Instructions to follow:
Match the word "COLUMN". Return each line of the data below where it appears.

--- Information supplied ---

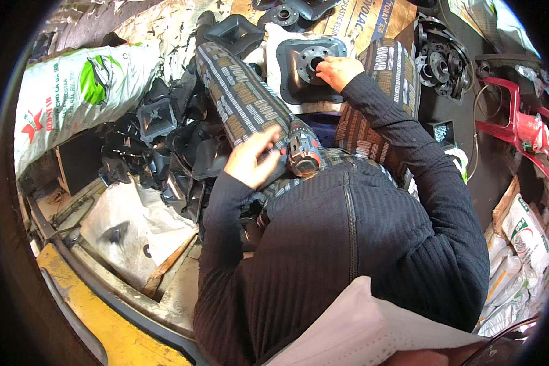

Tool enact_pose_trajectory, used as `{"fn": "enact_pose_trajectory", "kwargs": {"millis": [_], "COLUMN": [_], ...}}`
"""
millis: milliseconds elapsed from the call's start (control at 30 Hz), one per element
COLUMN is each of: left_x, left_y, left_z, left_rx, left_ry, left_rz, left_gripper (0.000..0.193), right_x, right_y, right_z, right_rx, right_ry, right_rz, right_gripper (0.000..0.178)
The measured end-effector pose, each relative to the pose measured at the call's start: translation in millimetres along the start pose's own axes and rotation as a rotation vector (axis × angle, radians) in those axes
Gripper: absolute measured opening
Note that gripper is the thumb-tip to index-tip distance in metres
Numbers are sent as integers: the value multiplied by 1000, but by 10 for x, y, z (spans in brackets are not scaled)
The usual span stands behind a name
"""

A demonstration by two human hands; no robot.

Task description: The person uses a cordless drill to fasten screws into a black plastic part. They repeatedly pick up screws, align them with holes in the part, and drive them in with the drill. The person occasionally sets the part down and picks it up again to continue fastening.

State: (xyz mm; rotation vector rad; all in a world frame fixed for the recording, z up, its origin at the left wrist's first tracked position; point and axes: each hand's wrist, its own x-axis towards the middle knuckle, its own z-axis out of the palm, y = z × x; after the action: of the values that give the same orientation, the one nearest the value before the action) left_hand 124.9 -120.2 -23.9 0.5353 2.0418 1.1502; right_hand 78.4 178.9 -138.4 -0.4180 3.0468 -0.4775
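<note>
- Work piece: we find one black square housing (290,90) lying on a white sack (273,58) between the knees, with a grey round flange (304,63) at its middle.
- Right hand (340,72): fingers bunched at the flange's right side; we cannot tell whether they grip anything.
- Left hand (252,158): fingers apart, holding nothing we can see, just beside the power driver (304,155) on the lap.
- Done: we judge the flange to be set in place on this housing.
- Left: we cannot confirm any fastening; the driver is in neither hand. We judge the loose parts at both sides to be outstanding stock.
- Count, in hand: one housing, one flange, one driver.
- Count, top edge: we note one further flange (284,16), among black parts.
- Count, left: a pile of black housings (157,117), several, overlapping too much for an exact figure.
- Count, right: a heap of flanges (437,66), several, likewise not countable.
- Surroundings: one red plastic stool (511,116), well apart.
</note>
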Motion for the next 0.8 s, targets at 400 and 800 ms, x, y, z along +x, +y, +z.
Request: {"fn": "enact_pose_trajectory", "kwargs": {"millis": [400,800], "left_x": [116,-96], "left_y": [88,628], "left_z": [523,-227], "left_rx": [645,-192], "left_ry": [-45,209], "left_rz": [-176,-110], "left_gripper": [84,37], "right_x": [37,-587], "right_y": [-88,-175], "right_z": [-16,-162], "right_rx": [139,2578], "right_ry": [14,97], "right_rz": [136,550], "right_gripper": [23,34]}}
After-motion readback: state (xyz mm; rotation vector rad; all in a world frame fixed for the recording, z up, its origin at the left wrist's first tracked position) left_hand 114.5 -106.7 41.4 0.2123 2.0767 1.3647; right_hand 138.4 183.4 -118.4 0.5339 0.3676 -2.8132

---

Solution:
Tool enact_pose_trajectory, used as `{"fn": "enact_pose_trajectory", "kwargs": {"millis": [_], "COLUMN": [_], ...}}`
COLUMN is each of: left_x, left_y, left_z, left_rx, left_ry, left_rz, left_gripper (0.000..0.193), right_x, right_y, right_z, right_rx, right_ry, right_rz, right_gripper (0.000..0.178)

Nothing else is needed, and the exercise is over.